もうひとつ、部長職以上と一般の親とで回答の内容が割れたのは「海外の大学」である。一般の親では、「留学して英語力をつけさせたい」「日本の大学に行くよりは真面目に勉強しそう」など、英語力や海外の大学制度への期が待理由の大半を占めた。それに対して部長職以上では、「マサチューセッツ工科大学」「ハーバード大学」など、ある分野に関する世界一の学び舎を目指した具体的な回答が目立ち、英語力の強化にとどまらない期待がうかがえた。
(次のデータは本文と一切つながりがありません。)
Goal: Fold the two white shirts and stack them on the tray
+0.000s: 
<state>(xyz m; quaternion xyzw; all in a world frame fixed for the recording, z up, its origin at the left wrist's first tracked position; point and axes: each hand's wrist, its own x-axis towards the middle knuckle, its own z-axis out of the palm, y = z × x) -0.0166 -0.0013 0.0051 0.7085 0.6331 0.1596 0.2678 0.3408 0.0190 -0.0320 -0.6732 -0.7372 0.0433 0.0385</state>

一般の親では1位、2位と続く「東大」「京大」は、全体ではほぼ同数。おもに「私立は学費が高いから」という経済的な理由で消去法的に選ばれた「国公立大学」を、倍近くの差をつけて引き離す結果となった。回答者の居住地によるところも大きいが、東大が「日本で一番偏差値の高い大学だから」「将来の選択肢が広がる」と、安心感で推されていたのに対し、京大には「古都で大学生活も楽しめそう」「自由な校風で学びも遊びも満喫できる」など、充実した学生生活や大学のカラーに期待する声も多い。部長職以上の回答で2位になった「慶応大学」も、バラエティ豊かな教授陣など、偏差値だけではない魅力が注目された。